Government’s proposal to introduce new taxes on mobile money transactions and social media, has been rejected by civil society activists.
According to the proposals, a 10 percent final withholding tax on commissions by telecommunication companies to mobile money and airtime agents and a Shs 200 daily levy on social media users will be introduced in the 2018/2019 financial year.
However, a number of Civil Society Organizations including Tax Justice Alliance Uganda and Consumer Education Trust and Civil Society Budget Advocacy Group (CSBAG) among others, argue that the proposed taxes are regressive to the ordinary Ugandans.
They quashed the proposals while presenting their views to the finance committee chaired by the Rubanda East MP, Henry Musasizi on April 24.
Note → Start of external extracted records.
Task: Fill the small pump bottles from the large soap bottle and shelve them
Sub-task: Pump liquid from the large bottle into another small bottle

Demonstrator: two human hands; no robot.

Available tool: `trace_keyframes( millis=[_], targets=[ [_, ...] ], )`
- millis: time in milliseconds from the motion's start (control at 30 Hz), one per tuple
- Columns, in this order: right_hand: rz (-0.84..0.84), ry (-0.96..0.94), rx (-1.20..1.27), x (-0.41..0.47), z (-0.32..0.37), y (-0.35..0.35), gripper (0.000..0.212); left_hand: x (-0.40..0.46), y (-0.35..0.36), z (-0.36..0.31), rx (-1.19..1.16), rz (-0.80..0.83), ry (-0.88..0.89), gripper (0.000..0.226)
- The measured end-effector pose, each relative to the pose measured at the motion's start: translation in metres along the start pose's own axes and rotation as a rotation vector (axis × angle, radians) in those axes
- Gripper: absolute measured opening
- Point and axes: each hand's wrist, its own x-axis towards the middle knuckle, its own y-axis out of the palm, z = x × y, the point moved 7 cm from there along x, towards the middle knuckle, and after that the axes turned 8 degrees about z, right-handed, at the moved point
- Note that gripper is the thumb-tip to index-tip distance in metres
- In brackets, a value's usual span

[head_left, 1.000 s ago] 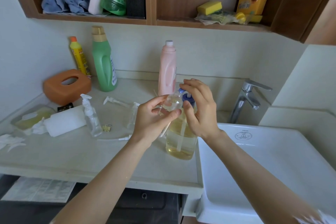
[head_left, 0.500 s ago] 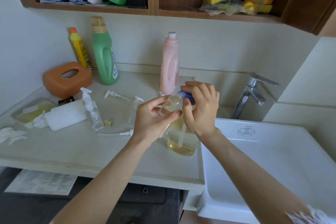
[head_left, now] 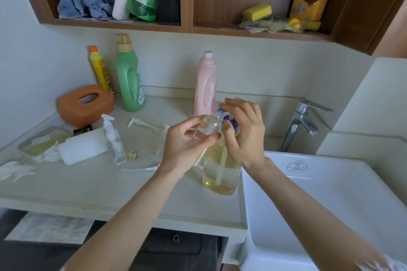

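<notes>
Counter edge (head_left: 123,215) ran nearest me, with bare surface ahead of it and the sink (head_left: 330,200) to the right. I saw the large soap bottle (head_left: 220,174) upright near that sink edge. The left hand (head_left: 187,145) pinched a small clear bottle (head_left: 210,125), tilted at the pump; the right hand (head_left: 244,132) curled over the blue pump head (head_left: 228,117). Both grips matched the earlier frame. Another small pump bottle (head_left: 113,141) stood farther left.
</notes>
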Motion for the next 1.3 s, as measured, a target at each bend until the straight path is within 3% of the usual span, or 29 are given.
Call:
trace_keyframes(
  millis=[267,633,800,900,1000,1100,1300],
  targets=[
    [-0.081,-0.002,-0.028,-0.009,-0.010,0.011,0.033,0.003,-0.001,0.014,0.013,0.012,-0.018,0.043],
    [-0.092,0.023,-0.033,-0.016,-0.013,0.015,0.035,0.003,-0.003,0.020,0.006,0.037,-0.022,0.035],
    [-0.017,0.078,0.103,-0.002,-0.012,0.002,0.039,0.002,-0.006,0.010,-0.029,0.091,0.025,0.033],
    [0.032,0.234,0.360,0.007,-0.019,-0.002,0.043,0.002,-0.025,0.000,-0.006,0.059,0.053,0.035],
    [0.051,0.373,0.600,0.004,-0.022,-0.001,0.048,0.006,-0.031,-0.012,-0.241,0.281,0.005,0.053],
    [0.052,0.398,0.642,0.001,-0.024,-0.002,0.050,0.005,-0.027,-0.034,-0.326,0.497,-0.025,0.075],
    [0.042,0.439,0.607,0.004,-0.021,-0.003,0.043,-0.005,-0.029,-0.062,-0.158,0.510,0.071,0.069]
  ],
)
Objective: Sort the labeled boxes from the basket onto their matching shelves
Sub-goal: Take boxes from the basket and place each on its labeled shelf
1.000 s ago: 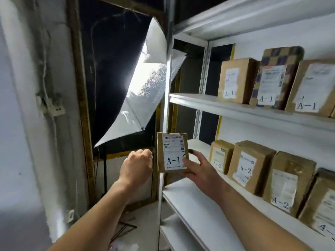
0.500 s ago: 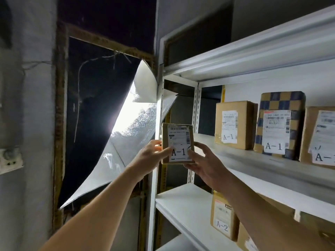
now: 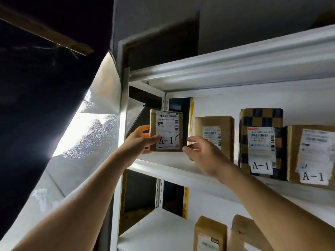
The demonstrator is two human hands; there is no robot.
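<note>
While the small cardboard box point(image 3: 166, 130) marked A-1 stands upright at the left end of the upper white shelf point(image 3: 174, 166), the left hand point(image 3: 138, 142) grips its left edge, thumb across the lower front of the label and fingers curled behind. The right hand point(image 3: 204, 154) hovers just beside the box's lower right corner with its fingers loosely spread; whether a fingertip touches the cardboard is not clear, and it holds nothing. To the right on the same shelf stand a plain brown box point(image 3: 214, 134), partly hidden by the right hand, a checkered package point(image 3: 261, 142) labelled A-1 and another brown box point(image 3: 311, 156) labelled A-1. On the lower shelf point(image 3: 155, 230) two brown boxes point(image 3: 210, 234) show, their markings unreadable. Left of the rack a peeled-back sheet point(image 3: 101, 98) lets in bright light.
</note>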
“Mobile money is currently a tool used by a cross section of Ugandans. We observe that this tax is regressive, it does not consider the income differences in the population and will hinder financial inclusiveness,” said Nelly Businge from the Tax Justice Alliance.
Mr Businge advised the committee to differ the tax until a thorough and comprehensive plan to tax internet and online services is formulated.
Tax Justice Alliance also told the committee that the proposed tax on Social Media will make it more expensive for Ugandans to access online services and ultimately deter growth of e-commerce.
But the CSOs said that the proposed tax will perpetuate inequality especially for low income earners who will shoulder the ultimate burden.
“There is no information on how this proposed tax will be administered. Therefore it may be expensive and hard to administer due to the technological and technical capabilities required to administer such a tax,” Businge noted.
While presenting the proposals before the Finance Committee, the state minister for Planning, David Bahati, said the proposed taxes are envisaged to fetch government Shs11.3 billion and Shs284 billion respectively.
Henry Richard Kimera, a representative from Consumer Education Trust, told MPs that the proposed tax on mobile money transactions will reduce the amount of money available to cater for basic needs like education and health, which directly affects the rural-urban poor segments of the population.
“Whereas 59% of Ugandans have access to financial services (largely contributed to by Mobile Money accounts), there is a high risk that the tax will reverse this positive outlook. This speaks to the financial inclusion strategy of the Finance Ministry and negatively affects savings,” said Kimera.
He further noted that the proposed mobile money tax will kill the economy through job losses in mobile money operations.
“This will directly impact over 150,000 agents especially youth and women through reduction in transaction volumes and ultimately commissions,” he said.